There are a number of factors that figure into how much you should pay yourself as a startup founder including your business’s structure, performance, profits, stage of growth, and whether you have taken on significant investment.

Many early-stage startup founders don’t pay themselves anything at all. Since every dollar taken out of the business is one less dollar to use to build and grow the business, most startup founders do not start taking any salary until they raise a seed round of funding. Before this, most are working for equity.

But, startup founders have bills too. Many startup founders begin to pay themselves once a startup receives seed funding (their first significant investment).

As a startup founder, your roles as an owner and investor are not the same as your role as an executive and employee of the company. As an owner and investor, your equity in the business grows as you grow the business. As an executive and employee, your salary should reflect the value of the work that you do. 

If your business elects to be taxed as a C corporation or an S corporation, this is especially important. You will be required to pay yourself a reasonable salary and will need to figure out what this is. 
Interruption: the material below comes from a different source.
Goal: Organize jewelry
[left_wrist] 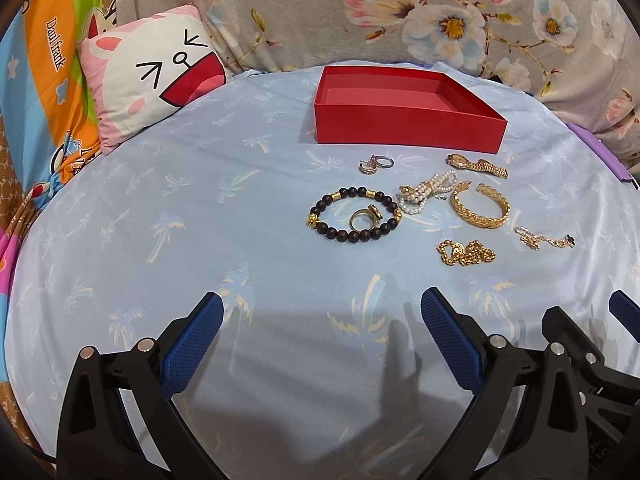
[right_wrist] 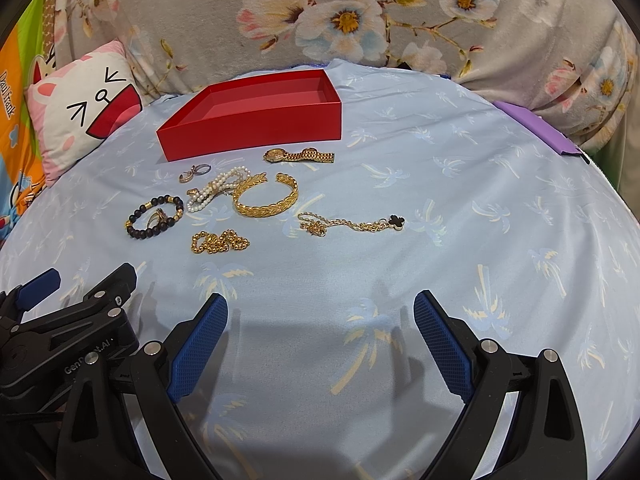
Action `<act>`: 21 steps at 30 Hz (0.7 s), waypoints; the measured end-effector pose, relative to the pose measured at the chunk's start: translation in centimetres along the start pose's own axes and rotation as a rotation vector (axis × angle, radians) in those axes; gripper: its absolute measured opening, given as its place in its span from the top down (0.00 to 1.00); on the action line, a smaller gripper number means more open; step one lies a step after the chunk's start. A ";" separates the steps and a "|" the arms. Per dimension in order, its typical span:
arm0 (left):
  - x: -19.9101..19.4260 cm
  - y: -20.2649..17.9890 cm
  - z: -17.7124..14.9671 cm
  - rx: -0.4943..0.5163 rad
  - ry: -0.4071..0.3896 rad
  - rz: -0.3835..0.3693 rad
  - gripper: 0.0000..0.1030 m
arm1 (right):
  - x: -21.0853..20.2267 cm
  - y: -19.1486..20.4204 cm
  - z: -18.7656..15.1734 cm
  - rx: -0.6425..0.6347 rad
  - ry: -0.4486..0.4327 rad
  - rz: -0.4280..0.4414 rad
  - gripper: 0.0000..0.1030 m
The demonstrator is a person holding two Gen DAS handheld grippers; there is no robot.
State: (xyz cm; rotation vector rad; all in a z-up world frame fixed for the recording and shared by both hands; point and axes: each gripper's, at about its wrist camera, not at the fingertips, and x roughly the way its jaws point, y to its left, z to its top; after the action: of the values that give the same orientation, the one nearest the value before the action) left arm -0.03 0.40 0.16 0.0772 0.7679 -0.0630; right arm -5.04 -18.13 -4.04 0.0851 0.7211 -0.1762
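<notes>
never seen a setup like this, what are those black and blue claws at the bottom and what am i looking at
The claws are two hand-held grippers; a person holds one in each hand. Each carries a wide-angle camera that looks along its fingers, so one picture is from the left gripper and the other from the right gripper. Both are open and hold nothing.

Ahead, on a blue cloth, stands an empty red box. In front of it lie loose pieces: a watch, earrings, pearls, a bead bracelet around a ring, a gold cuff, a chunky chain and a thin chain. A cartoon pillow sits to the left.
</notes>
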 end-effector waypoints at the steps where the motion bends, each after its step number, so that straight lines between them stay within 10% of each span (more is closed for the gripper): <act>1: -0.2 0.1 0.0 -0.005 -0.007 -0.004 0.06 | 0.0 0.0 0.0 0.000 -0.001 0.002 0.10; 21: 1.2 3.0 2.8 -0.022 -0.023 -0.083 0.06 | 1.6 0.8 4.2 -0.057 -0.008 0.064 0.10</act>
State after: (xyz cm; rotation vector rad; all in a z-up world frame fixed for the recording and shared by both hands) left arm 2.97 3.14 1.49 0.0239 0.7484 -0.1345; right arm -0.99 -18.11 -1.97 0.0532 0.7138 -0.0952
Average Entrepreneur’s Pay 

If you are wondering what the average startup founder pays themself, it highly depends on the startup’s location, stage of growth, and whether you have taken on significant investment. 

As you know, most startup founders don’t pay themselves anything at all until they have received a significant seed investment, and many don’t pay themselves until they have raised even more angel and venture capital.

In a typical startup that receives seed funding, startup founders often begin paying themselves salaries ranging from $50,000 to $60,000. Startup founders have bills to pay too.

Once a startup continues to grow, gain traction, and generate revenue, startup founders’ salaries grow as well. Startup founders who lead their ventures through Series A funding often increase their pay from its initial level, sometimes doubling their salaries to the $100,000 range.

In order for startups to grow and thrive, founders will often raise their salaries accordingly, with startup founders that are close to leading their companies toward a merger, acquisition, or IPO paying themselves upward of $250,000 or more.

According to Zippia, the average entrepreneur’s salary is $74,224 per year, or about $35.68 per hour (based on a 40-hour workweek), but this can vary widely. Entrepreneurs in the bottom 10% of salaries reported an average salary of $41,000, while those in the top 10% reported average salaries of $134,000. However, as many of these salaries are based on non-founder roles, it is difficult to determine exactly what qualifies as an entrepreneur.

The bottom line is when you are in the growth phase, most startup founders pay themselves little to nothing — only as much as they need to survive. As startups take on investment, grow, and flourish, founders begin paying themselves a reasonable salary and raise it in line with the company’s continued success.